Source material

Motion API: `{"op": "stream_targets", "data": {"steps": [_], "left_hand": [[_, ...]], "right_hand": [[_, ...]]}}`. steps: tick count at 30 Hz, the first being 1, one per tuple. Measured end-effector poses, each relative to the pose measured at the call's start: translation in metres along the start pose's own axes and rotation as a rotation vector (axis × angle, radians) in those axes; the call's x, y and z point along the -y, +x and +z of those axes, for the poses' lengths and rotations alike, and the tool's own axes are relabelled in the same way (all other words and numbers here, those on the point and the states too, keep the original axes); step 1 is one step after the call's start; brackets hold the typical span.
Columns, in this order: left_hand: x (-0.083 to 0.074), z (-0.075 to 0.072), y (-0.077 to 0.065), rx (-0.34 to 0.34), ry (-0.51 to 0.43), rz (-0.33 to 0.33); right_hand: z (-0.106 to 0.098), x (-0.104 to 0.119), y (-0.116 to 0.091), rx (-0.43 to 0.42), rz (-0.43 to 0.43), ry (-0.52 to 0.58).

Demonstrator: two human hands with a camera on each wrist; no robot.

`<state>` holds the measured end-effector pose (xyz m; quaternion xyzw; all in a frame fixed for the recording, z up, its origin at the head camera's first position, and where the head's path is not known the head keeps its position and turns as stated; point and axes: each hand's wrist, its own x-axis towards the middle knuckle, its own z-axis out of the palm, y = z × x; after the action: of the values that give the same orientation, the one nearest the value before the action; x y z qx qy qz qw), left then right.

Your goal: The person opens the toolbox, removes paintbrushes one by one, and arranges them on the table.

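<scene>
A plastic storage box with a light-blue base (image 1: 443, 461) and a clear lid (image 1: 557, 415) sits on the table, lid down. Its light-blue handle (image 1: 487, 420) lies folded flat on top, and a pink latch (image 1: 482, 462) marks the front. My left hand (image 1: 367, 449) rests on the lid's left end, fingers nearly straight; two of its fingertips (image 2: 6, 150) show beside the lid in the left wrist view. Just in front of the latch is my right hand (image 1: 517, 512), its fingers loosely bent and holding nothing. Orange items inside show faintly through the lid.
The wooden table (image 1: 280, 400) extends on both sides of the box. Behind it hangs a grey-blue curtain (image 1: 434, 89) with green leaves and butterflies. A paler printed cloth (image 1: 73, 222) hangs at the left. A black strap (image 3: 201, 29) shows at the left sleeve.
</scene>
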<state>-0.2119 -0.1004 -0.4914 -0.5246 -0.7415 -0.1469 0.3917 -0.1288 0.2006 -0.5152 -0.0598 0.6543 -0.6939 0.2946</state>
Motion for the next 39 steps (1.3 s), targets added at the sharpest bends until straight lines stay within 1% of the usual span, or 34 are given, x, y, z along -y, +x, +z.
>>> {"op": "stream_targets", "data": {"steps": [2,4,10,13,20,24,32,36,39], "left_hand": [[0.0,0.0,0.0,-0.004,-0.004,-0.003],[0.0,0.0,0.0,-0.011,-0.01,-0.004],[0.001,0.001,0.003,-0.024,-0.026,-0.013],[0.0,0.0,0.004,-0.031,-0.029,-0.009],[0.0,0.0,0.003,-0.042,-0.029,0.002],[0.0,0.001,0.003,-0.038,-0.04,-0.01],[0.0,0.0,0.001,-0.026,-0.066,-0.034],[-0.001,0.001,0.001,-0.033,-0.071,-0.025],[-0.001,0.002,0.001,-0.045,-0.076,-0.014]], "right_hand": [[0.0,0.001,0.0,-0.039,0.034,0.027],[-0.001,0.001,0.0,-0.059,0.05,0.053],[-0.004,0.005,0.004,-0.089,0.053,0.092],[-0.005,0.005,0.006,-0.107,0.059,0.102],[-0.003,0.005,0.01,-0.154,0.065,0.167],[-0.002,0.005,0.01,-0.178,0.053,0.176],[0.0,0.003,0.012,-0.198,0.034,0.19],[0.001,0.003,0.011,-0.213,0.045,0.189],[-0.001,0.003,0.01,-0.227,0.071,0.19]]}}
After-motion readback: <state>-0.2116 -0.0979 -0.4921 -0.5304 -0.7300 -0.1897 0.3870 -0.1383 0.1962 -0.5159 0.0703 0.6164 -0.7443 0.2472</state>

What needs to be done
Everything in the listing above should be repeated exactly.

Your solution
Motion API: `{"op": "stream_targets", "data": {"steps": [_], "left_hand": [[_, ...]], "right_hand": [[_, ...]]}}`. steps: tick count at 30 Hz, the first being 1, one per tuple. Measured end-effector poses, each relative to the pose measured at the call's start: translation in metres along the start pose's own axes and rotation as a rotation vector (axis × angle, radians) in those axes; the call's x, y and z point along the -y, +x and +z of those axes, for the poses' lengths and rotations alike, and the tool's own axes are relabelled in the same way (all other words and numbers here, those on the point and the states too, keep the original axes); step 1 is one step after the call's start; brackets hold the typical span.
Columns, in this order: left_hand: x (-0.083 to 0.074), z (-0.075 to 0.072), y (-0.077 to 0.065), rx (-0.34 to 0.34), ry (-0.51 to 0.43), rz (-0.33 to 0.33); right_hand: z (-0.106 to 0.098), x (-0.104 to 0.119), y (-0.116 to 0.091), rx (-0.43 to 0.42), rz (-0.43 to 0.43), ry (-0.52 to 0.58).

Demonstrator: two human hands with a camera on each wrist; no robot.

`<state>` holds the measured end-effector pose (xyz m; quaternion xyzw; all in a frame fixed for the recording, z up, its origin at the head camera's first position, and where the head's path is not known the head keeps its position and turns as stated; point and axes: each hand's wrist, its own x-axis towards the middle knuckle, its own z-axis out of the palm, y = z × x; after the action: of the values that give the same orientation, the one nearest the value before the action; x y z qx qy qz qw), left then right.

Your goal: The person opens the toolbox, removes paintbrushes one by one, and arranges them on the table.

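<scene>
A plastic storage box with a light-blue base (image 1: 443, 461) and a clear lid (image 1: 557, 415) sits on the table, lid down. Its light-blue handle (image 1: 487, 420) lies folded flat on top, and a pink latch (image 1: 482, 462) marks the front. My left hand (image 1: 367, 449) rests on the lid's left end, fingers nearly straight; two of its fingertips (image 2: 6, 150) show beside the lid in the left wrist view. Just in front of the latch is my right hand (image 1: 517, 512), its fingers loosely bent and holding nothing. Orange items inside show faintly through the lid.
The wooden table (image 1: 280, 400) extends on both sides of the box. Behind it hangs a grey-blue curtain (image 1: 434, 89) with green leaves and butterflies. A paler printed cloth (image 1: 73, 222) hangs at the left. A black strap (image 3: 201, 29) shows at the left sleeve.
</scene>
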<state>-0.2119 -0.1004 -0.4914 -0.5246 -0.7415 -0.1469 0.3917 -0.1288 0.2006 -0.5152 -0.0598 0.6543 -0.6939 0.2946</state>
Motion for the next 39 steps (1.3 s), targets added at the sharpest bends until straight lines stay within 1% of the usual span, or 34 are given, x, y, z along -y, +x, +z.
>>> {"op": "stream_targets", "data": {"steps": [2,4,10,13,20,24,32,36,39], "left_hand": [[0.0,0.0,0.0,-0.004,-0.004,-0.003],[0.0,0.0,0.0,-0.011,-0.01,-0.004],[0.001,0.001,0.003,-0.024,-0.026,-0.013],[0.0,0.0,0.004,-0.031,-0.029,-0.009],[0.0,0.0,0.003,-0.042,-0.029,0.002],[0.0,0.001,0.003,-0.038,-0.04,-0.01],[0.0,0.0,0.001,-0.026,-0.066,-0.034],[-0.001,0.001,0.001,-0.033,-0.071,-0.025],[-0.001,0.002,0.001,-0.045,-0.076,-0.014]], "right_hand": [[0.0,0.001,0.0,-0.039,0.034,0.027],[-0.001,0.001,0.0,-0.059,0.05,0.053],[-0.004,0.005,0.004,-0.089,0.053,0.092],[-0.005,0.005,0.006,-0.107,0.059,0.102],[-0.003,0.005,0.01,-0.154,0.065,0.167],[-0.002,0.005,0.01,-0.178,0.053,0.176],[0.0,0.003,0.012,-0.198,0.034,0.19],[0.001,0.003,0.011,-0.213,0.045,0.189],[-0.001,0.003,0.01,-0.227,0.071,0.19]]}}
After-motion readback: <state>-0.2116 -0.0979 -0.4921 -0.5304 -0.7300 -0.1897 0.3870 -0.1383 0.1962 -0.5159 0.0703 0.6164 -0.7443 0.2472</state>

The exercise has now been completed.